_DIRECTIONS_
Return all lines from the listing below that include the word "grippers".

_DATASET EXTRACT_
━━━━━━━━━━

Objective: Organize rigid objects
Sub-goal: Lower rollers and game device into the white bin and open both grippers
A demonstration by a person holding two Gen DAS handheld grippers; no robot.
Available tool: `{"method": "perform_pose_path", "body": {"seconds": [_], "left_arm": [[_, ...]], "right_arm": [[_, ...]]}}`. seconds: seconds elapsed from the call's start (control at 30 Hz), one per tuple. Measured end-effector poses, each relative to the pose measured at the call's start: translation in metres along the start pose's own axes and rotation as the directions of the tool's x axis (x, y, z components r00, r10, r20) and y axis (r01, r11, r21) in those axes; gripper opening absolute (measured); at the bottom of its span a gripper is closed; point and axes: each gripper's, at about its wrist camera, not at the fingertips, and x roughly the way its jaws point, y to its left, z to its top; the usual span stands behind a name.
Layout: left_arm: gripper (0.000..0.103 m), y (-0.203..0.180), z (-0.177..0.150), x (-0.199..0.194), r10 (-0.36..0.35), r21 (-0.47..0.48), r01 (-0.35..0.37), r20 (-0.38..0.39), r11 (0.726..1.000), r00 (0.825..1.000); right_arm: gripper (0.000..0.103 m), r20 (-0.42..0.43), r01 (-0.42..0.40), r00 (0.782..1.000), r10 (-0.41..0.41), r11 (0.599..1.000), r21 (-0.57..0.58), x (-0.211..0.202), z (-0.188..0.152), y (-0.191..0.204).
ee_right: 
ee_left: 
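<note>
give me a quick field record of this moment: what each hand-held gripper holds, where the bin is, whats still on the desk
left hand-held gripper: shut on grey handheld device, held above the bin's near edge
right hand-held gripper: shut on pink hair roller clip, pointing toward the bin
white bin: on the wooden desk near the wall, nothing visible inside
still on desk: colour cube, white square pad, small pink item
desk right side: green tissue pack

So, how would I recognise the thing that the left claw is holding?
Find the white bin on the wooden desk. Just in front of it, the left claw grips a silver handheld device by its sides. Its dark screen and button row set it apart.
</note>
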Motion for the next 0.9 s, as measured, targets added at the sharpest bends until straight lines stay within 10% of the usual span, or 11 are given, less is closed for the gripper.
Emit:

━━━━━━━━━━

_EXPECTED ANSWER_
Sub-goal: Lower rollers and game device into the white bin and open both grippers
A demonstration by a person holding two Gen DAS handheld grippers; no robot.

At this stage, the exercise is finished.